However, mediators with content expertise have the following advantages. They can more easily follow the discussions and raise hidden dangers not readily seen by the disputants. On the other hand, they are also more likely to conclude too quickly that they have a complete understanding of the dispute and therefore may miss important nuances that may make a situation unique. Thus, they are likely to recommend solutions that could lead the disputants even further away from addressing their unique needs. Two studies found that lawyer-mediators tend to ignore the emotional dimensions and hidden agendas in conflict, which encourages them to rely on their legal knowledge to suggest solutions.  Another study found that “the use of mediator suggestions was negatively associated with an improvement in the parties’ relationship.”  The researchers concluded, “This suggests that mediator recommendations may not be sensitive to the parties’ long-term welfare. It also suggests that measures of success in mediation should not be restricted to the occurrence or nonoccurrence of agreements.”

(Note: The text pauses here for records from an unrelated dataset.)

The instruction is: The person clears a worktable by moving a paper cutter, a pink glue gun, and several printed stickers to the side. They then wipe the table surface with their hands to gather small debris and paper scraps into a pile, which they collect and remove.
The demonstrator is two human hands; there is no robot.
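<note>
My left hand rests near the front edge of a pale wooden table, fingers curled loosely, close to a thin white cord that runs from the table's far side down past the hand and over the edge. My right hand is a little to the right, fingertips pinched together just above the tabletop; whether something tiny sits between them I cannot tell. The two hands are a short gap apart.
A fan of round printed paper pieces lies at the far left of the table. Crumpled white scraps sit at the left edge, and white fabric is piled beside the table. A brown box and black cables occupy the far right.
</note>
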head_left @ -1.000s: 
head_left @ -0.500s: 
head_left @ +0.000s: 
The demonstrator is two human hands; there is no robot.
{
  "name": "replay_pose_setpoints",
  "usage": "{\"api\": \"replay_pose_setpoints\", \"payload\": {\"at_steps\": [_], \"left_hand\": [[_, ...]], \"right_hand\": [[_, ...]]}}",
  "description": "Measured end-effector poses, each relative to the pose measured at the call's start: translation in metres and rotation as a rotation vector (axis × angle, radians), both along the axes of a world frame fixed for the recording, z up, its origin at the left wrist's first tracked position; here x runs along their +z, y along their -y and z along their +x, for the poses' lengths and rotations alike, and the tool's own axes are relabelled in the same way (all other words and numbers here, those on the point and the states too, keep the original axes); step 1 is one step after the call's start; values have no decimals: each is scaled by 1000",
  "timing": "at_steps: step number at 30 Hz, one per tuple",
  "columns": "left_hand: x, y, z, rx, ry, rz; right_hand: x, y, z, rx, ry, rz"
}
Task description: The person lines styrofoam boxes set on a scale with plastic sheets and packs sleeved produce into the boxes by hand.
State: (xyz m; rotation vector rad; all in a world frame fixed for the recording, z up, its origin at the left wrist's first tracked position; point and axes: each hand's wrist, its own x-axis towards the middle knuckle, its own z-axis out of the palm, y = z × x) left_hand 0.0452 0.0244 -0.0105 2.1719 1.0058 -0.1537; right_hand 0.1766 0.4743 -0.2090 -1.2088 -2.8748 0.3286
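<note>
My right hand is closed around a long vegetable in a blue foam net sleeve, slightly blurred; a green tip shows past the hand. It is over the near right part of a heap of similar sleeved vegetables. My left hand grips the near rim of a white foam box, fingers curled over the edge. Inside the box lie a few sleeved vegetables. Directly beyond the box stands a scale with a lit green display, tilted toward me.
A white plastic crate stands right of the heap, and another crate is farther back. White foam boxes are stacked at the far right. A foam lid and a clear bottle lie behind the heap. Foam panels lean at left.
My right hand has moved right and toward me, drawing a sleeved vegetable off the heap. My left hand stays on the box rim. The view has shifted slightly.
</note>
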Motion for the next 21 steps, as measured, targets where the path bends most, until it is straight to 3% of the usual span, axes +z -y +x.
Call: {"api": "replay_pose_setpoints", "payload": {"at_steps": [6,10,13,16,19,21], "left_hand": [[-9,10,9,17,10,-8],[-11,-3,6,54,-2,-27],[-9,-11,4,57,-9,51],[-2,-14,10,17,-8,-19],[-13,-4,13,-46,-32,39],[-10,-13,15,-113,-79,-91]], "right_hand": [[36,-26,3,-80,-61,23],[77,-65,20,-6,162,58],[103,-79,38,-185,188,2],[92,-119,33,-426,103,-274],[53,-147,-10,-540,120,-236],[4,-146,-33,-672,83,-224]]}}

Another important consideration in mediator selection is the amount of “authority bias” --i.e., decision-making authority-- the potential mediator has over the parties. Some mediators have decision-making authority based on administrative or political relationship with one or both parties.  Mediators with high status in the community do not have authority bias per se, but they can have substantial influence over the parties, which can seriously compromise the parties’ self-determination. On the plus side, mediators with authority bias or high stature can sometimes facilitate settlements more quickly. However, the quality and depth of the solution could suffer. Authority biased mediators are frequently preferred, particularly in international disputes, even by the party over whom they have less influence, because of their ability to exert leverage to help “deliver” the other party’s agreement to a settlement. 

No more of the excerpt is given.